I am here. Now. And I am addicted to its presence.
Doubts of unknown creeping.
I am afraid to take a step back to the frozen past that is waiting for me. I am scared that it may not recognize my present thoughts anymore. Even more scared of the possibility that it may not acknowledge that I changed, that I am no longer the person who once left it.
But the thing that I most scared of is falling back to my old self, saying yes to the things I do not agree with nor even fully understand, abiding by the laws and expectations other people had set for me, looking for approval for the actions conferred. I am afraid of going back for I am afraid of losing myself along with it.

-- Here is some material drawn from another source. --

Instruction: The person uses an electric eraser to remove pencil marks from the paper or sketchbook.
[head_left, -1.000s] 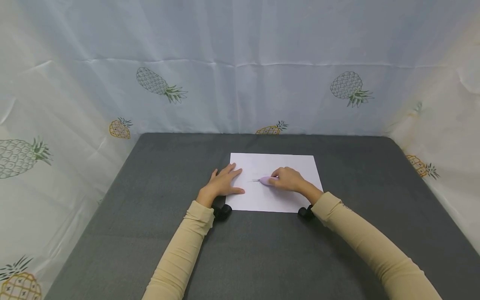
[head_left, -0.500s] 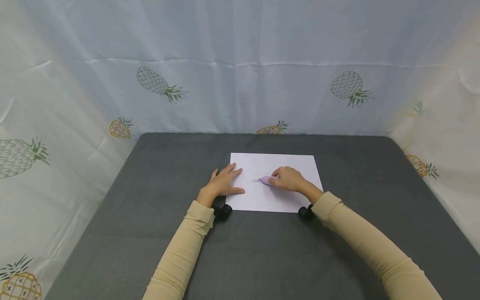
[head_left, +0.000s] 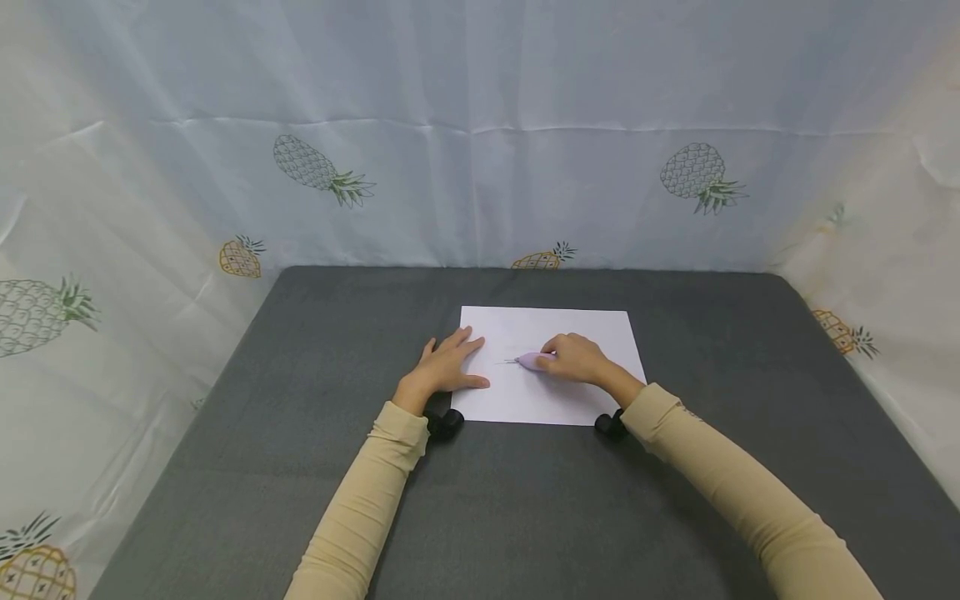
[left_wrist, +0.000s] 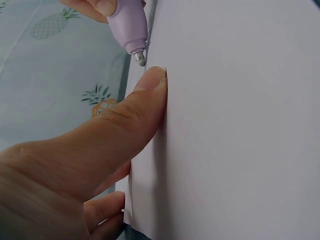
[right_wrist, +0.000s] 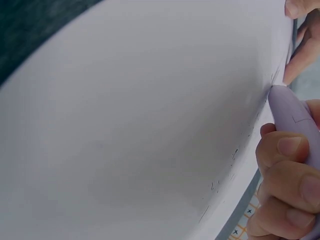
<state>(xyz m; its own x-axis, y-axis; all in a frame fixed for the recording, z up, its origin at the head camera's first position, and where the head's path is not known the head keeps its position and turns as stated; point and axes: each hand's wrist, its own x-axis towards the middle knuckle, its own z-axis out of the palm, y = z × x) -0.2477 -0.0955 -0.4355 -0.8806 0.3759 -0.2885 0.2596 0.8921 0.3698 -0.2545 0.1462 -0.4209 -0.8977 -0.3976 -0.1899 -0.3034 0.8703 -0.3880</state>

The possibility of my identity diminishing as I move an inch closer back to home.
Somehow, reality had struck.
Let me borrow these words from one of my favorite books written by one of my respected authors, Veronika Decides to Die by Paulo Coelho,
“I want to continue to be crazy; living my life the way I dream it, and not the way the other people want it to be.”
Yes, more than ever, I am crazy about life now. Happily dancing in the raw wildness of the wilderness. And I want to continue to be in this time capsule. But these past few days, as it turns into a yesterday, quickly passing, fast approaching my departure to home, my anxiousness buries me in the thought that this time capsule will be broken. And that the people back home will snatch the magic and freedom I possess now.
But I guess I am wrong. In my mind, it has already been decided that the world waiting for me will not understand me. The thing is, “that” world may or may not exist. And the problem is, I already judged it to be the former.
All the while, the one I am in battle with is myself.
The Now will be our tomorrow.
One night of June, something happened. Amidst the confusion and complicated entanglement of The Now and The Future, a realization dawned. In the brief moments between the exchange of words, the thought “The Now will be our tomorrow” has come to me. I addressed it to a friend. Little did I know that I was addressing it to myself, too.
The way we think of our future now will surely affect The Future. Having doubts and fears does not positively contribute in moulding that happy place. So we must not plant a bad seed where the soil is healthy. And even more so, we must plant a good seed where the soil is unhealthy. What we think of ourselves, of others, of the situation will conspire the Universe to make it happen. So be careful of your thoughts for they are powerful. You will see, no matter, the waves will still come rushing. And the truth is, there is nothing you can do about it. It will water your seeds. It will make it grow. So let it be. Cease it. Grow, beautifully. Do not hold back the river. Do not attempt, because you cannot. Let it flow, let it grow.